OLYMPUS DIGITAL CAMERA
e1_vs_mkII_3

OLYMPUS DIGITAL CAMERA
e1_vs_mkII_1

I will end this post with a video that I think everyone should watch. It’s called ” Greg Heisler on Photography Techniques” I hope you have a great day. Sincerely, Thomas Shue

Three Things To Remember When Doing A Portrait Session

Three Things To Remember When Doing A Portrait Session

Thngs to consider (1 of 1)

Hi and welcome to my blog.  Before you ever press the shutter there are tons of things to consider.  As a photographer, it is your job to scan the viewfinder taking note of every detail.  I liken being a good photographer to a surgeon in the ER.  A guy walks in the the ER with a gun shot, the surgeon needs to act fast and make the right decision the first time to save the patient.  We as photographers have to do the same thing, we need to evaluate the situation and then make the right decision quickly.  We are always scanning for changes that will effect the final image.  For example, is the white balance right, is the aperture correct, is the shutter speed right, is the framing right, is the light in the right place, is it too low, where is the shadow in the face, where are the catch lights?  What about the pose, is the nose to far to the left, is the head down, am I shooting up the nose, whats the composition like? Etc, etc, etc, etc… All of these things and more should be going through your head before you press the shutter.  Today I offer just three tips when doing a portrait session.

#1 Scan the scene
The girst thing to remember is to scan the scene for details.  Be sure to eliminate anything in the frame that will distract from your subject.  Look for bright spots in the scene that will compete for a viewers attention. It’s your job to eliminate distracting elements.  Look for trees growing out of a head, look for strong contrasting elements like bright red and yellows that draw a viewers eye away from the subject. Sometimes it is a simple task of zooming in for a tight shot (fill the frame), or it could also mean you need to shoot from a different angle. In the natural environment it can be harder to remove distracting elements than in the studio, because if something is in the frame you don’t want you can just walk over and take it out. Just remember, you need to address this before you ever think of pressing the shutter.

#2 Set a Proper White Balance
Set a proper white balance, and shoot a target. Never use Auto White Balance because the colors will shift from frame to frame, and in photography it is all about consistency. I shoot RAW for a few reasons but one is because I can easily change color in post. I can’t stress this enough, you need to make sure color and exposure is consistent from frame to frame or your life will be hell in post.

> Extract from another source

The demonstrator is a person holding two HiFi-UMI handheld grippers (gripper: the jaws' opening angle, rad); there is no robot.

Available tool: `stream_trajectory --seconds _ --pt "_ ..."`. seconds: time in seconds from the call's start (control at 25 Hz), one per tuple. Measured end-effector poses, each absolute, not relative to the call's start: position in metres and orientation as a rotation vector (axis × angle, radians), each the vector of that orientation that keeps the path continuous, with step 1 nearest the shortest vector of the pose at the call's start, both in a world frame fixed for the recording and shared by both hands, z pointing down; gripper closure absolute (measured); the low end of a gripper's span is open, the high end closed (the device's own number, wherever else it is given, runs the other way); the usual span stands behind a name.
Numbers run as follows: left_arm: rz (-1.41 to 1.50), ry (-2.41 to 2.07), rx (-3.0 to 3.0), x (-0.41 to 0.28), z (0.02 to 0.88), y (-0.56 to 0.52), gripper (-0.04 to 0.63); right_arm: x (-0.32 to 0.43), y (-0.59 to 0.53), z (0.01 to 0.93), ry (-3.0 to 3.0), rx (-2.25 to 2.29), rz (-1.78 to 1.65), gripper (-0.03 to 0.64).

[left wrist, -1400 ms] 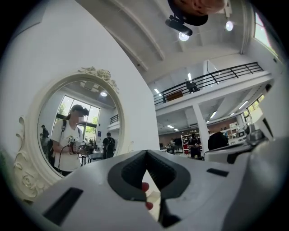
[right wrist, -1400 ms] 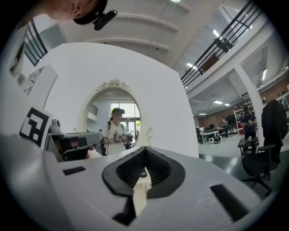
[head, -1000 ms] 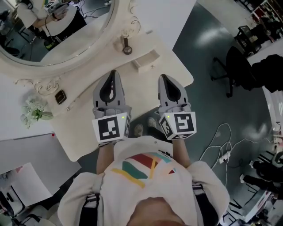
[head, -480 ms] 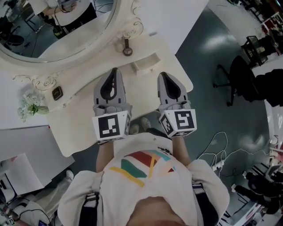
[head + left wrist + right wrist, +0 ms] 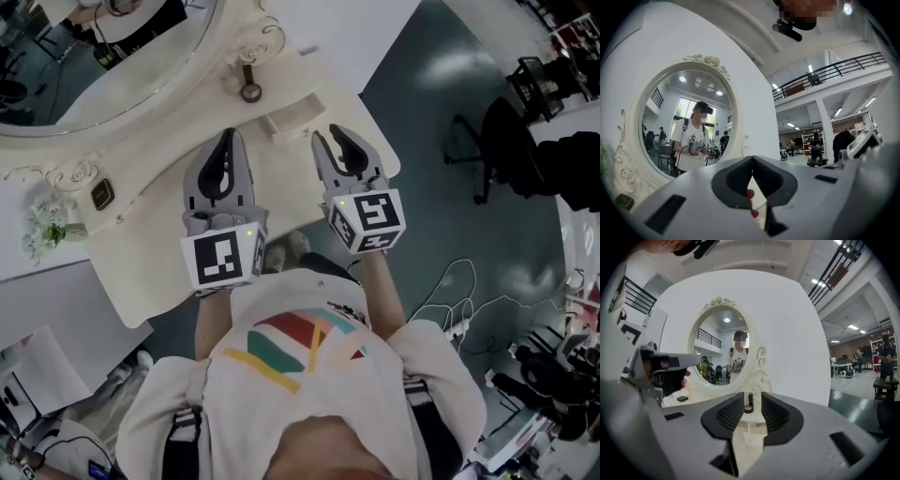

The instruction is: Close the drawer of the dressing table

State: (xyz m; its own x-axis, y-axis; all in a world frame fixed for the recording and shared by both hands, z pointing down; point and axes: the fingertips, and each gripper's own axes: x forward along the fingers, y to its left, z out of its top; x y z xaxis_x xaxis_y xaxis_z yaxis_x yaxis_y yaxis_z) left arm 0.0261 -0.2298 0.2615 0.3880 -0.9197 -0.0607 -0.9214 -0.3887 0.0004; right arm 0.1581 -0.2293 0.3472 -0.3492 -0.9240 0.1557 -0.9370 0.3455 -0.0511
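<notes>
The cream dressing table has a small drawer standing pulled out below the mirror. My right gripper hovers just right of the drawer's front. Its jaws are opening and nothing is between them. In the right gripper view the drawer shows through the gap of the right gripper, low and straight ahead. My left gripper is shut and empty over the tabletop, left of the drawer. In its own view the left gripper points at the oval mirror.
A small dark round ornament stands on the shelf behind the drawer. A dark square item and white flowers lie at the table's left. A black office chair and cables are on the floor to the right.
Both grippers have moved forward over the table towards the drawer, the right one farther. The right jaws, shut before, now stand apart. The left gripper stays shut.
</notes>
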Motion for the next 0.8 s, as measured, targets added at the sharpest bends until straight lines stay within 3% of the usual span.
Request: stream_trajectory --seconds 0.32,0.8 --pt "0.005 1.750 -2.601 0.023 0.286 -0.241 0.589 0.162 -0.268 0.452 -2.329 1.523 0.331 0.479" --pt "-0.089 1.819 -2.587 0.018 0.313 -0.255 0.589 0.172 -0.299 0.545 -2.179 1.374 0.442 0.476"
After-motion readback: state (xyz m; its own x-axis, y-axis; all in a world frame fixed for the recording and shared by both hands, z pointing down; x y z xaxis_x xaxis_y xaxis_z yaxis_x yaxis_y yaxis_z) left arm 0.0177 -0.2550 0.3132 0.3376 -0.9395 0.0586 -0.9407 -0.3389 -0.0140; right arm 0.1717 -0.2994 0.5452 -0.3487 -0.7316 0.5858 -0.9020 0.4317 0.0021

The use of a white balance aid is very important, this will give you a neutral element to correct color in post. Remember if you change locations or lighting conditions you need to make a new frame with the white balance target. If you take time to correct white balance and shoot a target each time your conditions change, life with respect to color will be easy in post.

#3 Define the Vision
It is always best to have a clear and defined vision before you ever press the shutter. The spray and pray method is good for some, but not if you ever want to advance your craft. Lets say you want to do some environmental portraits, it is important to consider the environment.  Scout for locations that don’t have many distracting elements. Also take note of what time the sun will be in a place that will benefit your photographic efforts. A clear vision will let you focus on the finer details of the shoot instead of trying to figure it all out as you go.